It turns out to be great fun, especially if you happen to be from northern New Jersey. It's full of bad puns, and silly jokes, like most of Meretzky's games, and I enjoyed the heck out of defeating Dr. Entropy, Master of Chaos, over and over. There was also one thing in it that I thought was very cool. One of the missions the League has to carry out in their fight for truth and justice has them visit Washington's Headquarters in Morristown. When that came up on the mission board, I muttered a whoa a la Keanu, since Washington's Headquarters is less than a block from where I grew up. I used to walk by it every morning on my way to the train station to go to school. And they even used an accurate picture of it. Very neat to run across something like that in a computer game, possibly the neatest thing ever.
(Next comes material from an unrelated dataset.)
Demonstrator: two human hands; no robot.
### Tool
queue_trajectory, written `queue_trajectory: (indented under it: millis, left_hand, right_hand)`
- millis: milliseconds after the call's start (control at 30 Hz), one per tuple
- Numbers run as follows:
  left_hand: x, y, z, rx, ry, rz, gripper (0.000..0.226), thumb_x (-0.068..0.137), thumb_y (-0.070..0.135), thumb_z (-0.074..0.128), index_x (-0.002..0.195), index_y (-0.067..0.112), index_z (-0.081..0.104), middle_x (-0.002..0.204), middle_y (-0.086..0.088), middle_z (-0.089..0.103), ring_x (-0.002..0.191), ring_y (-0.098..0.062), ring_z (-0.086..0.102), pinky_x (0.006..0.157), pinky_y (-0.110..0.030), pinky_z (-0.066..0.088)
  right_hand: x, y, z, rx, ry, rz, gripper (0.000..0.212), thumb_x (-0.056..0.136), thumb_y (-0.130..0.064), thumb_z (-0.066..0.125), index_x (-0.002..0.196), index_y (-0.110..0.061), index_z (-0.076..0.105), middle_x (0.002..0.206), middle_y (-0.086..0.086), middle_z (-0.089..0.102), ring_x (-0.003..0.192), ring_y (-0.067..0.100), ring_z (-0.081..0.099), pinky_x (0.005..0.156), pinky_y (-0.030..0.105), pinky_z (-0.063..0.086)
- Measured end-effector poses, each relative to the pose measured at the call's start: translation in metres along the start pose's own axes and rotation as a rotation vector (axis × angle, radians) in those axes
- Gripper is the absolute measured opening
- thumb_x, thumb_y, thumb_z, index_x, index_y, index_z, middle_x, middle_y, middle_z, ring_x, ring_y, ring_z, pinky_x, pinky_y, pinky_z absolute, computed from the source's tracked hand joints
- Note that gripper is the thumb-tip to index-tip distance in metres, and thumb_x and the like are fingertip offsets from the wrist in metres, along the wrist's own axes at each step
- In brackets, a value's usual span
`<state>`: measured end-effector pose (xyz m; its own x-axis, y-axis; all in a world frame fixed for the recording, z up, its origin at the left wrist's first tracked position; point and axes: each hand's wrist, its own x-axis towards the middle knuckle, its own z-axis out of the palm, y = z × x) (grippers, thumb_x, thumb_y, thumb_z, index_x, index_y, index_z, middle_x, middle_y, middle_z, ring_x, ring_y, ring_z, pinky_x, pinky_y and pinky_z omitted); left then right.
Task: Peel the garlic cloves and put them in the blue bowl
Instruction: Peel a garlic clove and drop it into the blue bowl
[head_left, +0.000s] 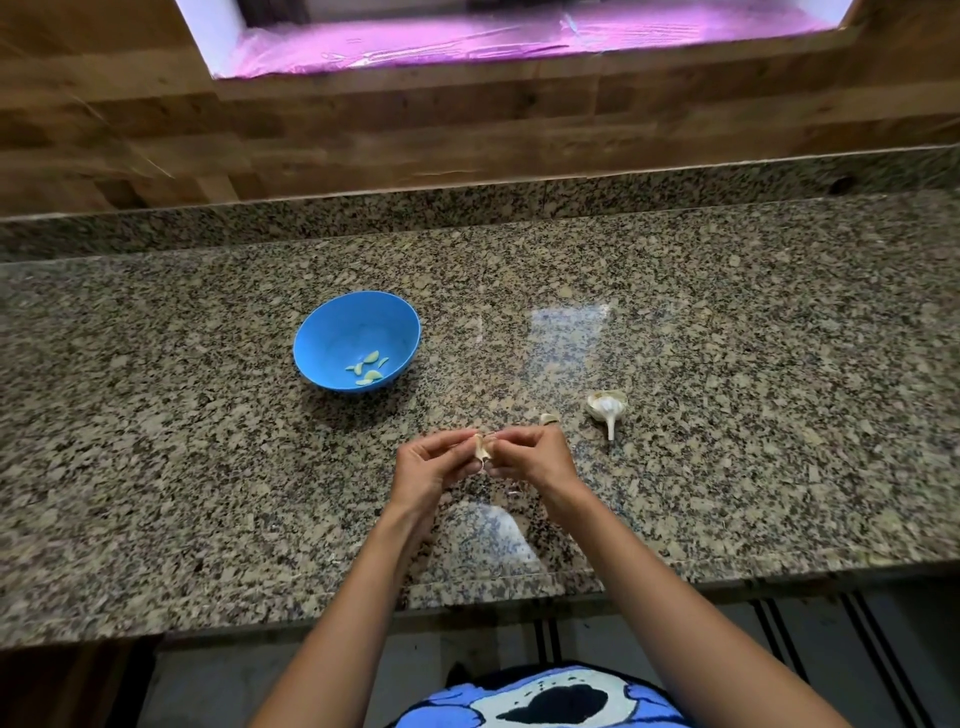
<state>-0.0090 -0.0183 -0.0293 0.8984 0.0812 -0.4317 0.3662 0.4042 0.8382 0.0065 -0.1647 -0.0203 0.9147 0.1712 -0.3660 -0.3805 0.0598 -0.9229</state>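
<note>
Granite worktop (727, 322) under both hands. Blue bowl (356, 340), peeled cloves (370, 368) inside, sits beyond and left of the left hand (431, 465). Garlic bulb (607, 408) lies just right of the right hand (532, 453). Both hands pinch one garlic clove (482, 448) between them.

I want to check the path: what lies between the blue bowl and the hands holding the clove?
Only bare granite countertop, as the head view shows, between the blue bowl and the clove pinched by the left hand and right hand.
</note>
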Motion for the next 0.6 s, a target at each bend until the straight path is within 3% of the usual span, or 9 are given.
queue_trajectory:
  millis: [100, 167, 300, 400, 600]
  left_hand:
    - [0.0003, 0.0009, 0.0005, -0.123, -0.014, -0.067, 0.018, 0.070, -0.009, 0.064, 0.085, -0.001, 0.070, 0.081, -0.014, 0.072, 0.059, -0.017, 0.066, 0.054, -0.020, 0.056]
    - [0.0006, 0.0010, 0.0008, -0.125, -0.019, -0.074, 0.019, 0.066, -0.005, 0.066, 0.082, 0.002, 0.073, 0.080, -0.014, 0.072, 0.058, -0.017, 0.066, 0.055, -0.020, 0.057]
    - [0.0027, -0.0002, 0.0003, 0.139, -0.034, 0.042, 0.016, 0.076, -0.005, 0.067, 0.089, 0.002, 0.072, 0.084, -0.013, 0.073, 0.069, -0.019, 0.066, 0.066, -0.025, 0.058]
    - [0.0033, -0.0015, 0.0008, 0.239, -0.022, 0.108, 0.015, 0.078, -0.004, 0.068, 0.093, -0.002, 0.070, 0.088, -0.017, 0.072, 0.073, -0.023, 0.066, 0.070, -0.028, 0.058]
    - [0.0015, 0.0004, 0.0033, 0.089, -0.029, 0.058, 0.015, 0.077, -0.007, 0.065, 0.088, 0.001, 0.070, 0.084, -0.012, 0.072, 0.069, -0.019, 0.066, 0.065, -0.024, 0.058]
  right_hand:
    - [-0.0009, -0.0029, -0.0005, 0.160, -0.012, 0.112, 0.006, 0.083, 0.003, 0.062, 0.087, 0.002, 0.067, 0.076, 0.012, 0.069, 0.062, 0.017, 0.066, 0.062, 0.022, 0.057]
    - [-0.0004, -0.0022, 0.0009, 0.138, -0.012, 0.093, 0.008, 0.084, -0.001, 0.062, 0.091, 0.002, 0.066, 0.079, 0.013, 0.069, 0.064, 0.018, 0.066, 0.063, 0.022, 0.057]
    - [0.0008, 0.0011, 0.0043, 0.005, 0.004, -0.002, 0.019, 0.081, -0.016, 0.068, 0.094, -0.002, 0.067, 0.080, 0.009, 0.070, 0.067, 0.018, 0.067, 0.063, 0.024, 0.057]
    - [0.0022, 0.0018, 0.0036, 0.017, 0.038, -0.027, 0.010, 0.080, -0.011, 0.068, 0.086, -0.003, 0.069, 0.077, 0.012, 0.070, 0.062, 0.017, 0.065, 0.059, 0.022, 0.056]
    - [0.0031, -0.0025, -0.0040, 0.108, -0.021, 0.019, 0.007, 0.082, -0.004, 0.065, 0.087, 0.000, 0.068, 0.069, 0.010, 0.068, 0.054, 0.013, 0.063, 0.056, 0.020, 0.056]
At least if you're me...

There are some very funny story lines in the game. One involves the reanimated corpsicles of George Steinbrenner and Billy Martin in a Yankee Stadium flooded by global warming. There's also a war between the library staffs of Yale and Princeton, as well as a very funny story line about a lunatic plotting the invasion of Afghanistan, which now seems remarkably prescient. The game is fairly easy as these things go, and great fun if you like that sort of thing.

There was also a quick trip up to Cambridge for dinner and margaritas at the Border Cafe with the Somervillains. As usual, it was a very good time.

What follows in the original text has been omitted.